MalURLBench: A Benchmark Evaluating Agents' Vulnerabilities When Processing Web URLs
Dezhang Kong, Zhuxi Wu, Shiqi Liu, Zhicheng Tan, Kuichen Lu, Minghao Li, Qichen Liu, Shengyu Chu, Zhenhua Xu, Xuan Liu, Meng Han

TL;DR
MalURLBench is a new benchmark designed to evaluate large language models' vulnerabilities to malicious URLs, revealing current models' weaknesses and proposing a defense mechanism to improve web agent security.
Contribution
This work introduces MalURLBench, the first comprehensive benchmark for assessing LLM vulnerabilities to malicious URLs, and proposes URLGuard as a lightweight defense.
Findings
Existing LLMs struggle with disguised malicious URLs.
MalURLBench contains 61,845 attack instances across real-world scenarios.
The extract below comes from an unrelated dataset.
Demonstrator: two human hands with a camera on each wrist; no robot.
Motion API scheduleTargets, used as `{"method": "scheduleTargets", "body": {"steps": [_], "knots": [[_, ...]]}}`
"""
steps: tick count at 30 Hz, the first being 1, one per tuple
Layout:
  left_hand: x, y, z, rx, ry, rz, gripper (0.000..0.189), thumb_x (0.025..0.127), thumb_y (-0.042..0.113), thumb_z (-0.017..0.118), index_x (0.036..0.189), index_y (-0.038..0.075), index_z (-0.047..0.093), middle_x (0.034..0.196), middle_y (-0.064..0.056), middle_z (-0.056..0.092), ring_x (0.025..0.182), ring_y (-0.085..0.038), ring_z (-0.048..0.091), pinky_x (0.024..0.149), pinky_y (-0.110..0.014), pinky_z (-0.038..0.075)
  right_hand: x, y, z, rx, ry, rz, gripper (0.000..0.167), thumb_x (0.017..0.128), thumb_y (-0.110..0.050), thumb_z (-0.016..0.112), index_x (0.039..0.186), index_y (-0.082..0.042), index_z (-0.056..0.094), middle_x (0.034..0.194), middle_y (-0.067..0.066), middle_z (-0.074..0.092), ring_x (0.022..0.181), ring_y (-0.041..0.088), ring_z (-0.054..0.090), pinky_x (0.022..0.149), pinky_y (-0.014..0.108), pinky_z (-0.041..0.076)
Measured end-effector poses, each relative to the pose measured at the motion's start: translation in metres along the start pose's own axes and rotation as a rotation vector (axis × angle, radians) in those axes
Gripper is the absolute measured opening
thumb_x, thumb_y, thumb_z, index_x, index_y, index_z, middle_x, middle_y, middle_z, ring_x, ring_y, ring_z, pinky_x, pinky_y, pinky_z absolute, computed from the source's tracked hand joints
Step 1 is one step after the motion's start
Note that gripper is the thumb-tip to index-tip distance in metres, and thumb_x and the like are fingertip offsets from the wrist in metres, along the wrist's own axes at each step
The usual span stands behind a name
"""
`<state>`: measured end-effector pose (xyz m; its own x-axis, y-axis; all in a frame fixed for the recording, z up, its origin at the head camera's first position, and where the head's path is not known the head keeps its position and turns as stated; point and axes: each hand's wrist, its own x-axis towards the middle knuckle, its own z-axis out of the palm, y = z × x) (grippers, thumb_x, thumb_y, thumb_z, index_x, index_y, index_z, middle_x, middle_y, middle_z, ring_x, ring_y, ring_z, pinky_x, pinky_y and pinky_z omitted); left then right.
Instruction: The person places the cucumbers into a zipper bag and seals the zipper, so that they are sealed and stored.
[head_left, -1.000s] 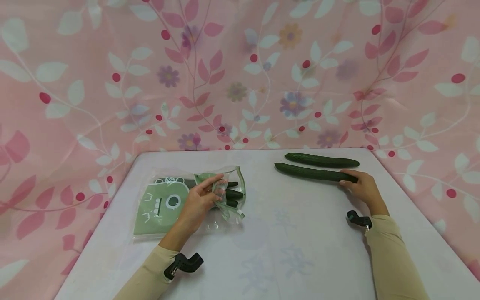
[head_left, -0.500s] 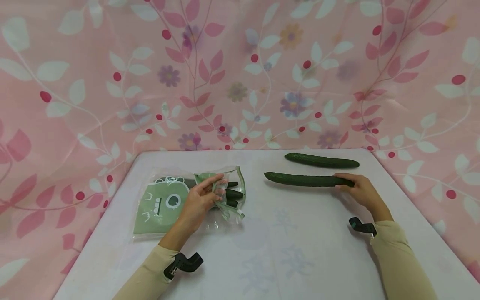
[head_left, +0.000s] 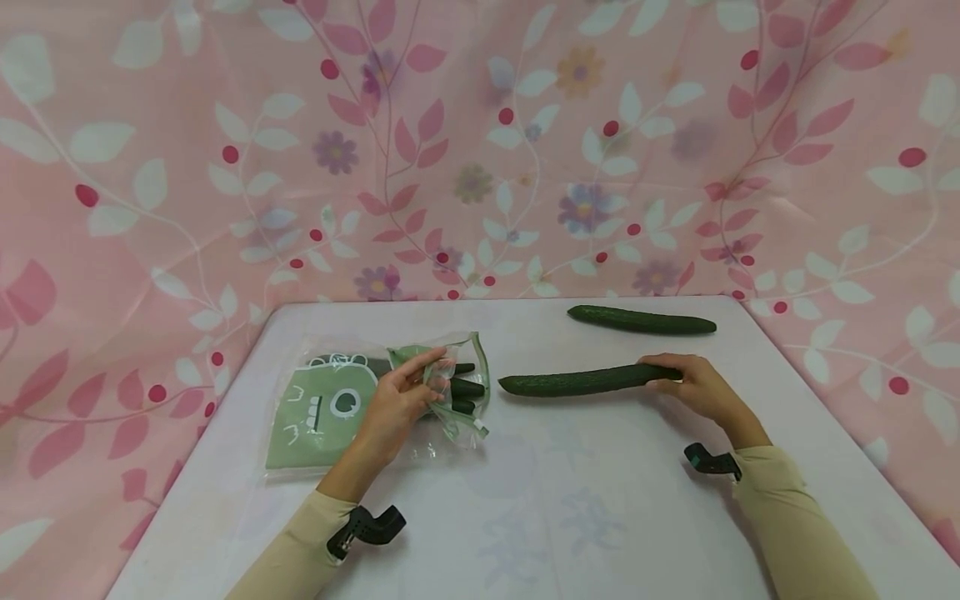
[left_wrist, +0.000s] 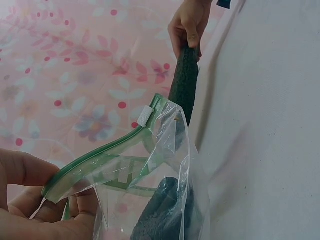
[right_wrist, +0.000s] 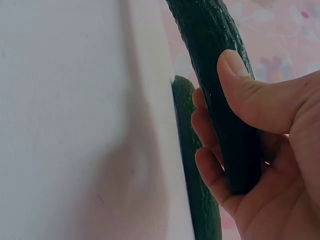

URLGuard improves detection robustness.
Abstract
LLM-based web agents have become increasingly popular for their utility in daily life and work. However, they exhibit critical vulnerabilities when processing malicious URLs: accepting a disguised malicious URL enables subsequent access to unsafe webpages, which can cause severe damage to service providers and users. Despite this risk, no benchmark currently targets this emerging threat. To address this gap, we propose MalURLBench, the first benchmark for evaluating LLMs' vulnerabilities to malicious URLs. MalURLBench contains 61,845 attack instances spanning 10 real-world scenarios and 7 categories of real malicious websites. Experiments with 12 popular LLMs reveal that existing models struggle to detect elaborately disguised malicious URLs. We further identify and analyze key factors that impact attack success rates and propose URLGuard, a lightweight defense module. We believe this…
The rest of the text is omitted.